Micro-ops are either ALU or AGU, Macro-ops are both, macro-ops are the internal RISC interpretation of the CISC AMD64 ISA.
Width is 3-wide and height is 12-long for K8+(Greyhound 00f_10h).
Width is 4-wide and height is 15-long for K10(Bulldozer 15f_00h).
Width is 8-wide and height is 17-long for Zen(17f-00h).
On the FPU side, I think maybe yes, the FPU is wider (yet shared), so dozer might get higher FPU single thread.
10h -> 42 FPU instructions in execution. 14 entries per for FADD, FMUL, FMISC.
15h -> 64 FPU instructions in execution. Unified scheduler for the two FMACs and two FADD(+1FMISC)s.

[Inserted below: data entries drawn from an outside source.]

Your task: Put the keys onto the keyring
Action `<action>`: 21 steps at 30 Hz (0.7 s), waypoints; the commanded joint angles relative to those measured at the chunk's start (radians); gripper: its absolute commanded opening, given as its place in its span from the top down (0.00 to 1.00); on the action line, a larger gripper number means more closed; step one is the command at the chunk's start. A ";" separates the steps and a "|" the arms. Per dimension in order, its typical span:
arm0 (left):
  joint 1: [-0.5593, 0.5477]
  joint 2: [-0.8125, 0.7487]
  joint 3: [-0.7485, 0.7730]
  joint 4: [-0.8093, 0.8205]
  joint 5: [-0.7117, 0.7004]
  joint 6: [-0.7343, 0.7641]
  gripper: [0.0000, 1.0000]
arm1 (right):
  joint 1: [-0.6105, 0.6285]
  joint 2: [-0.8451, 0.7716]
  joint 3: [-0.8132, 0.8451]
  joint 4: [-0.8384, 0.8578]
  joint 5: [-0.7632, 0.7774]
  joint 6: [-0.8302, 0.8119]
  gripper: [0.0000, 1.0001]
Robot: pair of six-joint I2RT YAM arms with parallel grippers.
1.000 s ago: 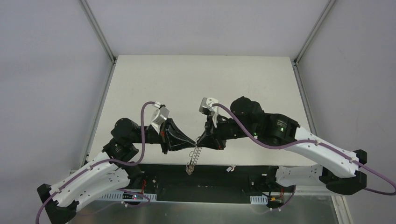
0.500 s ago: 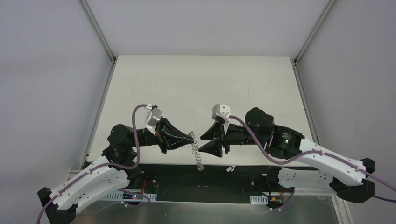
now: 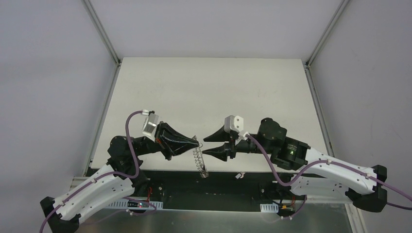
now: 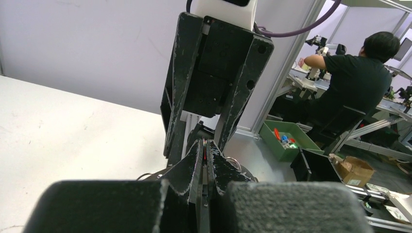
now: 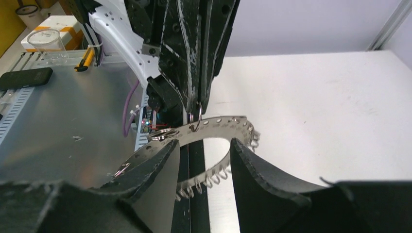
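White table (image 3: 209, 87) stretching far beyond both tips, near edge just under them. L gripper (image 3: 198, 144) clenching one wire loop of keyring (image 3: 198, 161), ring hanging below its tips. R gripper (image 3: 205, 146) gaping wide, facing ring, just beside it.

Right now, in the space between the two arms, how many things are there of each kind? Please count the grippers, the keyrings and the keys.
grippers: 2, the left gripper shut, the right gripper open
keyring: 1, hanging from the left gripper
keys: 0 that I can make out in any view
Total: 3
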 commanded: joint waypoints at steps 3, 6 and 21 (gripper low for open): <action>-0.007 -0.003 0.002 0.125 0.014 -0.032 1.00 | 0.008 -0.018 0.020 0.121 -0.029 -0.039 0.55; -0.008 -0.007 -0.003 0.126 0.022 -0.034 1.00 | 0.009 -0.015 0.034 0.107 -0.042 -0.032 0.55; -0.008 0.001 0.000 0.131 0.055 -0.035 1.00 | 0.022 0.018 0.081 0.097 -0.058 -0.003 0.66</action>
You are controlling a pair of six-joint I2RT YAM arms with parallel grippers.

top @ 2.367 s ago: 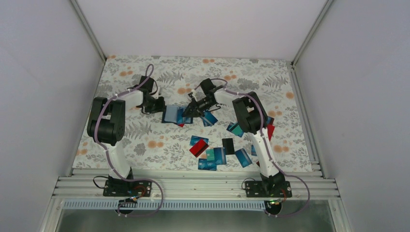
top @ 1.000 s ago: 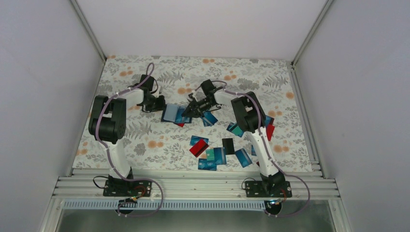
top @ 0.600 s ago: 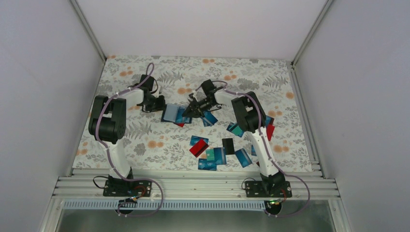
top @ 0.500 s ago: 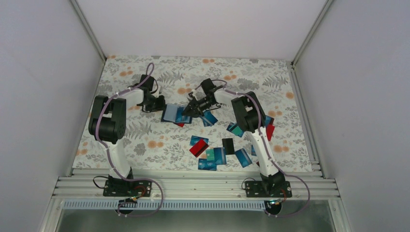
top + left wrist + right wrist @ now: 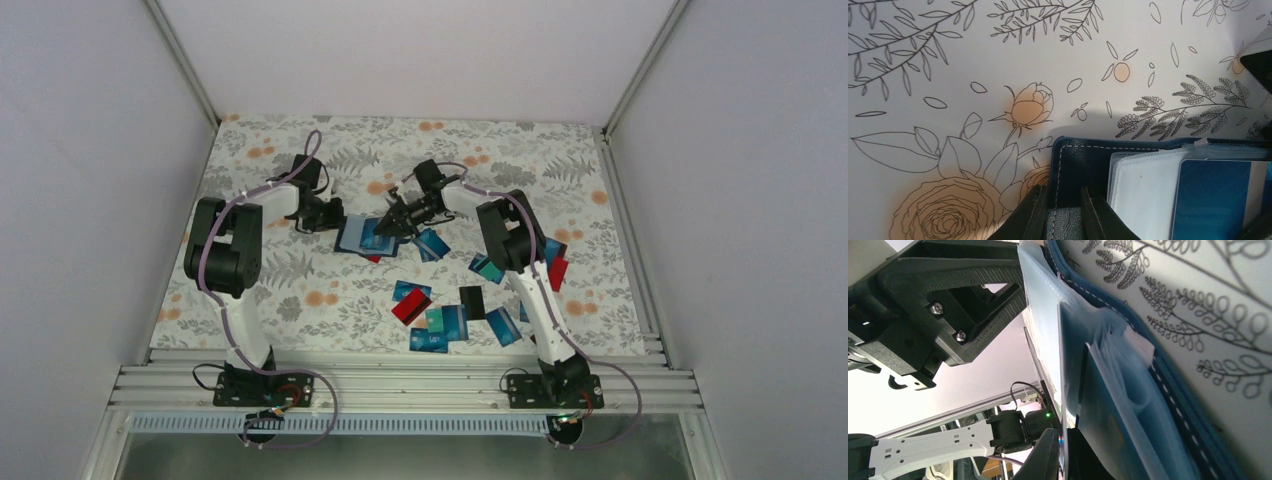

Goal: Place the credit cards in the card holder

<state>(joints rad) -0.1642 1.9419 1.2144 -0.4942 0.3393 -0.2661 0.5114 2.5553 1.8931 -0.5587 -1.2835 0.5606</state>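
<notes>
Left of centre on the table [image 5: 300,300], toward its far edge, the holder [image 5: 352,236] lies open, its left border pinched by our left gripper [image 5: 1064,220], jaws nearly closed. Our right gripper [image 5: 390,220], clamped tight on a card [image 5: 1064,437] held edge-on, has crept slightly left over the last two seconds and now sits at the sleeves [image 5: 1143,185]; we judge insertion under way, not finished. One blue card [image 5: 1213,200] already sits in a sleeve, while the loose cards [image 5: 440,318] lie scattered toward the near-right edge, so most of the job remains.
</notes>
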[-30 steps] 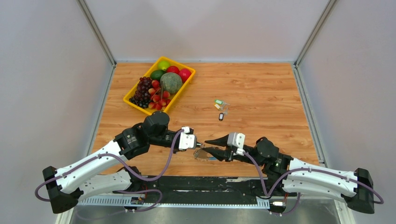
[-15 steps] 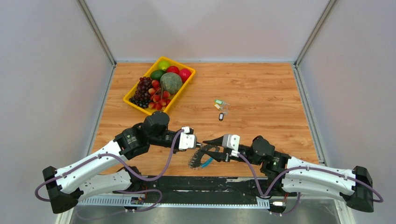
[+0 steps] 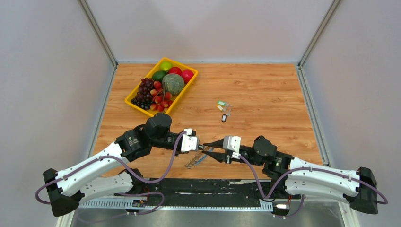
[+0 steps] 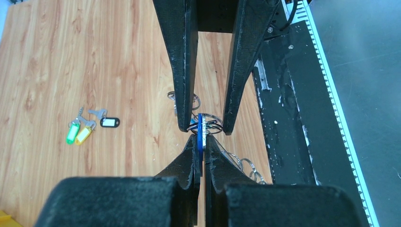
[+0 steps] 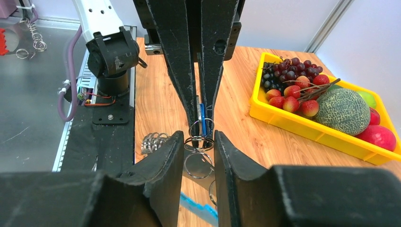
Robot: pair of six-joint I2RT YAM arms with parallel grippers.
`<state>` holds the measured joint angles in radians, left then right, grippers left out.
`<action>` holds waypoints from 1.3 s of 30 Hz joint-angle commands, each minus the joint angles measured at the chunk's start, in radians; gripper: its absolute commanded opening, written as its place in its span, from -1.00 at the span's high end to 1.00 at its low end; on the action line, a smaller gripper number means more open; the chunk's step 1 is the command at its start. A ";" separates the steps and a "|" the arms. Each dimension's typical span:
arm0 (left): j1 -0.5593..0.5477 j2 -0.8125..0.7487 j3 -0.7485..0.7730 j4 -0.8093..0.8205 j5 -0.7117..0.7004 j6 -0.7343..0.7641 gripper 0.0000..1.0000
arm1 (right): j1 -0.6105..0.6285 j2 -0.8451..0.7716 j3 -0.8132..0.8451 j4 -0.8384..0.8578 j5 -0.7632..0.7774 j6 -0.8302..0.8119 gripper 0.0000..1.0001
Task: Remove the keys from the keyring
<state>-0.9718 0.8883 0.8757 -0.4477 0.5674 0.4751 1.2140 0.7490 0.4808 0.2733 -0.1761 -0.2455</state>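
While your left gripper (image 4: 199, 144) is clenched tight, it pinches the keyring (image 3: 193, 161) by a thin blue piece (image 4: 200, 128), which you see edge-on between its pads. A few wire rings (image 5: 197, 165) are threaded round that piece. Your right gripper (image 5: 198, 141) comes in nose to nose from the right. Its jaws are parted and straddle the same spot, one fingertip on either side of the blue piece and the rings. The rings sit in the gap between its pads, and neither wrist view shows a pad clearly pressing on them, so you have no grasp there.

From the top view, you find both tools meeting over the near middle of the table (image 3: 265, 94), just beyond the black base rail (image 3: 208, 185). The rest of the keyring hangs slack below the pinch and trails toward the near left. A bunched coil of silver rings (image 5: 152, 142) lies by the rail, and a jagged blue strip (image 5: 198, 209) shows lower down in the right wrist view.

Three keys (image 4: 87, 128) lie loose on the wood, well apart from the grippers, farther out and slightly to the right. Their green tag (image 4: 72, 134) and yellow tag (image 4: 84, 135) lie side by side, with the black tag (image 4: 109, 122) just beside them.

At the far left stands the yellow tray (image 3: 144, 109), holding a melon (image 3: 173, 83), grapes (image 3: 144, 92) and other fruit, well clear of the keyring.
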 commanded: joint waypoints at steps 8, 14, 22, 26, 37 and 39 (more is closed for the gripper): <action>0.003 -0.017 0.016 0.046 0.021 0.005 1.00 | -0.001 -0.066 0.013 -0.035 -0.090 0.022 0.28; 0.003 -0.015 0.016 0.046 0.023 0.005 1.00 | -0.001 -0.055 0.026 -0.050 -0.099 0.019 0.48; 0.004 -0.017 0.015 0.046 0.023 0.005 1.00 | -0.001 -0.035 0.037 -0.059 -0.094 0.018 0.50; 0.002 -0.017 0.017 0.046 0.025 0.004 1.00 | -0.001 -0.007 0.050 -0.058 -0.074 0.018 0.51; 0.002 -0.018 0.016 0.044 0.013 0.005 1.00 | 0.000 -0.077 0.026 -0.040 0.032 0.080 1.00; 0.003 -0.016 0.016 0.046 0.013 0.005 1.00 | -0.001 -0.124 -0.016 0.028 0.067 0.125 1.00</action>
<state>-0.9691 0.8864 0.8757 -0.4469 0.5671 0.4755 1.2095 0.7116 0.4950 0.1951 -0.1902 -0.1993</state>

But as far as integer width it's k10's 6 wide (3+3) vs dozer's 4 wide (2+2). The AGU can substitute sometimes as ALU, but I thought this was just the case for later generation dozers (I very well might be wrong on this guess).
Greyhound's LSU only could handle 2 AGUs, thus only 2 ALUs would have been active in generic workloads. Bulldozer LSU handles double the Greyhound LSU. So, load/store frames are halved with Bulldozer. Faster to work, quicker to finish.
Bulldozer requires no optimization, other than ISA for FMAC usage. Other than that Bulldozer optimized is not much faster than Bulldozer not-optimized.
Greyhound requires significant optimization, to get around load-store unit and dependencies, etc.
If one has the opportunity to go FX-4100 over Phenom II X4 945, they should take the FX-4100.
Priority of upgrade; Deneb to Zosma(Thuban-QC with Turbo Core 1.0) to FX-4100(Zambezi-QC with Turbo-core 2.0). The better upgrade is the farthest to the right.